* Problem to solve: Copy out each line from the material where the word "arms" is found.

* Record excerpts:

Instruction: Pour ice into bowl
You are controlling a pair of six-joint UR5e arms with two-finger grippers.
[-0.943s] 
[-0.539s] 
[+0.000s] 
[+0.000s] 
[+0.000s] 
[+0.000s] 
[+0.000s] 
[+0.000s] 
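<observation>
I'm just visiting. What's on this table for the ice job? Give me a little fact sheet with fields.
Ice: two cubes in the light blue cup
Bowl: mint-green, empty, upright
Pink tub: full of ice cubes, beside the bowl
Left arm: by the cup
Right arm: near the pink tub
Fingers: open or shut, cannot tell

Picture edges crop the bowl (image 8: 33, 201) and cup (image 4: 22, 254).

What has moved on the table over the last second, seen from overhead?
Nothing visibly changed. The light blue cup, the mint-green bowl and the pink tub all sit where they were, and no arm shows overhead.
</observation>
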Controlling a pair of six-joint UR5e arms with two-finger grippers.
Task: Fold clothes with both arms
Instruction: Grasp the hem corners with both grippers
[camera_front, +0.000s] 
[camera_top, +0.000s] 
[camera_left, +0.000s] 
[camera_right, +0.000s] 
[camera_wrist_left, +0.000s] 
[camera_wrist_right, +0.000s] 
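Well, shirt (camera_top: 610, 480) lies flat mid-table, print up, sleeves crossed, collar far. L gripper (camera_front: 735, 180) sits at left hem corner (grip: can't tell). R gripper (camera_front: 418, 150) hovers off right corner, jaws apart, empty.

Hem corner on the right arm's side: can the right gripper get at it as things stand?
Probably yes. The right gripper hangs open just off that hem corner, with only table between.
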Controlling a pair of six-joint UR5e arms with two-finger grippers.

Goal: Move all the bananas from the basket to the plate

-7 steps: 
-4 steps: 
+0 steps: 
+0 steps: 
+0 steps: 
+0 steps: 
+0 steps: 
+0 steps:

* Solution to this problem:
You are controlling a pair of six-joint UR5e arms with two-finger grippers.
Controlling a pair of six-joint UR5e arms with two-finger grippers.
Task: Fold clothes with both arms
Controlling a pair of six-joint UR5e arms with two-finger grippers.

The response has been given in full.